Hello, I have run into another “odd” issue I am experiencing with sending Chained net buffer lists on the FWPM_LAYER_INBOUND_MAC_FRAME_NATIVE or FWPM_LAYER_OUTBOUND_MAC_FRAME_NATIVE layers. Calling FwpsInjectMacSendAsync sends the NBL chain just fine the first time, packets are verified correct, and no memory issues (i.e. freeing memory and the like). However, upon attempting to send another NBL chain, FwpsInjectMacSendAsync returns STATUS_FWP_TCPIP_NOT_READY until the machine is booted.
I have verified this behavior is the same on several different systems including virtual machines. Without posting a ton of code the generalized concept of what is being implemented is as follows:

1.) A series of programmatically constructed and already verified individually set of test packets (raw data blocks) are sent via IRP command as a queue of packets
2.) For each packet in the queue: a new non-paged pool block of memory is constructed, an MDL is constructed using this new block of memory, an NBL is constructed, and the packet data is copied to the net buffer of the NBL.
3.) Starting from the first NBL, each additional NBL is linked to the previous NBL’s next pointer (i.e. PreviousNBLptr->next = CurrentNBL)
4.) Upon each NBL returned in the completion function, that NBL, MDL, and associated pool of memory is released/freed.

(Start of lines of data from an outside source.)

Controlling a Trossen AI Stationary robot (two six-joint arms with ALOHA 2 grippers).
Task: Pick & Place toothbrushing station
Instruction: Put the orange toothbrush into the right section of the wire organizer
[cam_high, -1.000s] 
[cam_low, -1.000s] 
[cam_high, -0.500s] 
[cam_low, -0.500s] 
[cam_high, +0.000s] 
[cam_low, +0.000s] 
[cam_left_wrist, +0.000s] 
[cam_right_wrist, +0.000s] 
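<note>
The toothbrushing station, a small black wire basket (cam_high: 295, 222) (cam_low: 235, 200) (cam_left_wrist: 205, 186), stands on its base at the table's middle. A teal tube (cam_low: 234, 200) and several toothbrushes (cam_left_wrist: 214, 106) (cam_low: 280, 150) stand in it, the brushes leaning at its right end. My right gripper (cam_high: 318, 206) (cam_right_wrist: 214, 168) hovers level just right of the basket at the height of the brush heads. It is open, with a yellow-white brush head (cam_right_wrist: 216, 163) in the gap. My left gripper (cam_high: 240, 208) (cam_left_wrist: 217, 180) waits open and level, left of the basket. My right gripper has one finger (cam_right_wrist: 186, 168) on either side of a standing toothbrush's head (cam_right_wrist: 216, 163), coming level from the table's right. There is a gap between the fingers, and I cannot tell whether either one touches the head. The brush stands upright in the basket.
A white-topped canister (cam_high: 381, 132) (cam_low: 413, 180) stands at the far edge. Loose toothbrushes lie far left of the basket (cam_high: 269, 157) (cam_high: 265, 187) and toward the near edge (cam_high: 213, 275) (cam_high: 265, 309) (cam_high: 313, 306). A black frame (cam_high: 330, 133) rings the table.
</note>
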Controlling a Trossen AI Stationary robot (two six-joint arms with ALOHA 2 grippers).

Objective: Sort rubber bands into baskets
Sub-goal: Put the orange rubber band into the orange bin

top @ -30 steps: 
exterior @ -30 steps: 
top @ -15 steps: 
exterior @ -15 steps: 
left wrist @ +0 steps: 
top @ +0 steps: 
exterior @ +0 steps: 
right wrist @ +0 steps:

The first time the chained NBLs are sent, during a kernel debug session, there are no errors, the packets send, and all associated memory gets released properly.
Every attempt after the first successful send, FwpsInjectMacSendAsync returns STATUS_FWP_TCPIP_NOT_READY.

The callout filters used (FWPM_LAYER_INBOUND_MAC_FRAME_NATIVE & FWPM_LAYER_OUTBOUND_MAC_FRAME_NATIVE ) both are initialized with the FWP_CALLOUT_FLAG_ALLOW_L2_BATCH_CLASSIFY flag set.

Each NBL has one net buffer and one MDL assigned to it: [NBL]->[NB]->[MDL]->[npp memblk]
Currently each packet is assigned its own non-paged pool memory block and MDL, should I allocate one contiguous block of non-paged pool memory and then assign segments of that to each NB’s MDL?
Since there is not much information on sending chained NBLs (or really any guidelines as it pertains not to NDIS but to WFP), I am assuming that one only needs to “link” NBLs through the “next” pointer and that is it (the ParentNetBufferList pointer, as I understand it, is used for cloned NBLs and such).

Has anyone run across this issue or does anyone have any additional thoughts as to why the TCPIP portion of the WFP just stops working after sending 1 chained NBL?
Since I am seeing no errors prior to the first send and during the completion callbacks, I am sort of at a loss as to what could be wrong.
Is there any additional steps or flags or the like that one must set on the NBLS =or= a function call to notify the completion of the send?

Any input is welcome.